Does freeBSD even HAVE network configuration, an ipv6 firewall with a user interface (text or graphics)?

It's not like Knopix or ubuntu, "on the internet browsing with a minimal firewall after install".

So usually I'd be referred to PC-BSD or TrueOS, I hear.

Is PC-PSD exactly like freeBSD (setup aside)?  Or is it different distribution that is incompatible in some respects with freeBSD?

I ask because I really like the way freeBSD builds packages and ports, I run MacOS too.  But I don't want to do all the setup.  I've done linux setup and I know it takes a long time (and that time goes to waste if hackers change compatibility on mainstreamed apps that were config'ed)

thanks much


----------



## Snurg (Oct 11, 2017)

PC-BSD is FreeBSD, with some small changes aimed at user-friendliness.
There are some issues however which might make you want to use real FreeBSD. Mainly the PC-BSD update manager and AppCafe which choke up once a while (use the boot manager if an update got botched to get to the previous working version).

FreeBSD is *not* user-friendly in terms of fancy installers etc. You are supposed to use the console for administrative things.
So you might want to try PC-BSD first.
However, if you like clean and tidy systems finely tunable by hand, which work long-term-reliably, you will want to use FreeBSD and do the setup chore once. It really pays off!


----------



## debguy (Oct 11, 2017)

I will install BSD again, later, but not today.

So as I understand it, I can run PC-BSD to get comfortable, then I can get rid of AppCafe or other automatic things to where I'm running straight up BSD.  (I think by what your saying it'd take only, say an hour or less of hacking, to be where PC-BSD is effectively disabled, and freeBSD is prevailing?
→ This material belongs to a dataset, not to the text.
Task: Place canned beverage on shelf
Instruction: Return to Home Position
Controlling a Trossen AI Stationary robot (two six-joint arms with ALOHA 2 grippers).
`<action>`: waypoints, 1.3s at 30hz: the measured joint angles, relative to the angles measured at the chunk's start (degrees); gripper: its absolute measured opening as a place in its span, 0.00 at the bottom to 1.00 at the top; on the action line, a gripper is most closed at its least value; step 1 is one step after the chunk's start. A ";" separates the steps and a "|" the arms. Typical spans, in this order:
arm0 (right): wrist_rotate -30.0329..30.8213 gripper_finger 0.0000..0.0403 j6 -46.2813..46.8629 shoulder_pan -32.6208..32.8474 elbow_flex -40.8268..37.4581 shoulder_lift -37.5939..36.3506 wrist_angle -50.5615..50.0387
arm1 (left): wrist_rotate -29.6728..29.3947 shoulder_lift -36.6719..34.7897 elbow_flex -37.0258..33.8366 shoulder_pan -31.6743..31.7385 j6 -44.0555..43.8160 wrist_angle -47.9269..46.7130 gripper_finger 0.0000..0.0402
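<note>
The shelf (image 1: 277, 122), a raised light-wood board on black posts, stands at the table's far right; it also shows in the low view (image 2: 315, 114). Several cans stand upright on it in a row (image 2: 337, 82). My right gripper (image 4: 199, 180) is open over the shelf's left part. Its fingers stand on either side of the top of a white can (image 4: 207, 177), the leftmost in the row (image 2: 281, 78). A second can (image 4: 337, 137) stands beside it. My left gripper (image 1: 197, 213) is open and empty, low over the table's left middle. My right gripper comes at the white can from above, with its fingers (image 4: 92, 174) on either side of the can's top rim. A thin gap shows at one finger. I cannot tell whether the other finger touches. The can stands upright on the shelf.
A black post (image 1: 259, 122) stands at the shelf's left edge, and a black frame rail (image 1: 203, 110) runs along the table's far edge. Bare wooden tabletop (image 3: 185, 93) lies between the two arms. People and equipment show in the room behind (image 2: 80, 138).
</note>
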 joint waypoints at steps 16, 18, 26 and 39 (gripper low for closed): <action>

(I was going to set up old laptop for ipv6 web browsing "quickly" (my linux is locked in ipv4 my new modem doesn't give INET class IPs to), but the Mac mini I ordered already arrived early.  Also I have to run linux (with libc5 support!) until I get a fast mini PC that can install and run a linux inside bsd (I hear it works, it likely will, but allot of work and my old PC would make it slow).)

((I'm definitely finding I need MacOS (just plain nice to use it), Windows 10 (xbox, government custom apps, etc), freeBSD (having a modern system that ENJOYS compiling from scratch and has great networking - per say not Cisco hardware though), and Linux too because so many, i.e. Android, have chosen to support it, many things are just not "do-able" without that either))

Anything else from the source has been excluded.